HKMA chief executive, Norman Chan, recently spoke at a Treasury Markets Association event expressing his confidence in Hong Kong’s financial market resilience against attackers of the HKD peg. He noted that although there had been some short sell positions against the HKD, sizes were not large.
«The financial market in Hong Kong is much bigger nowadays than at the time during the Asia financial crisis in 1998,» Chan said.
«The short sellers who want to attack the local currency would find they would need much more bullets to carry out the attacks, which would be too expensive for them to so. As such, the public does not need to worry about the short sellers’ attack [on] the peg as they would not be able to repeat what the short sellers were doing during the Asian financial crisis.»
No Major Outflows
Despite talk of ongoing outflows in Hong Kong, Chan reassured that the case was minor saying that no «massive amount of money» has been transferred out of the city.
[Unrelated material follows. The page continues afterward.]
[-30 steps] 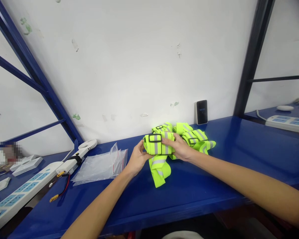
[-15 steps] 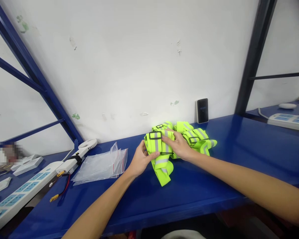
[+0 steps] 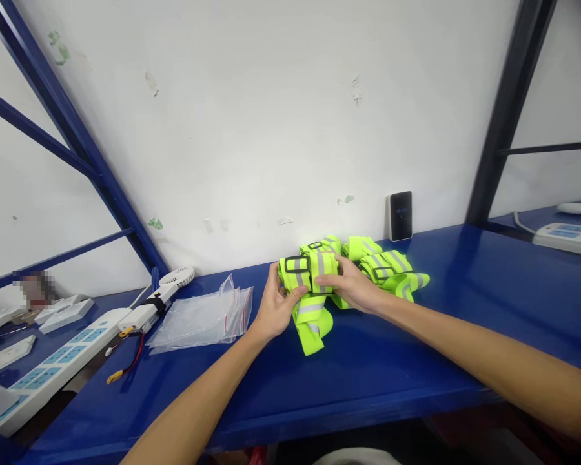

«We have not seen any major capital outflow in recent months,» he said. «There are some clients asking about opening accounts overseas, but the private banks have not seen clients ask to transfer a massive amount of money out of Hong Kong. The local deposit numbers are holding up well.»
Even in IPOs, Chan underlined recent HKD strengthening against the dollar eld to improved market sentiment and the resumption of some mega listings in Hong Kong, such as logistic giant ESR Cayman and American-styled brewery Budweiser.
Lending Outlook
On home loans, Chan said that it was too early to loosen mortgage policies despite ongoing unrest adding that such a move would be pursued should «only if [HKMA] confirm there is a downward cycle of the property market».
And on borrowing, Chan turned his focus to the recent Fitch downgrade and shrugged off the impact.
«We do not see there would be a big impact on the cost of funding,» he said of the downgrade. «Hong Kong remains an international borrowing hub for companies. We would like to see the social order to return to normal.»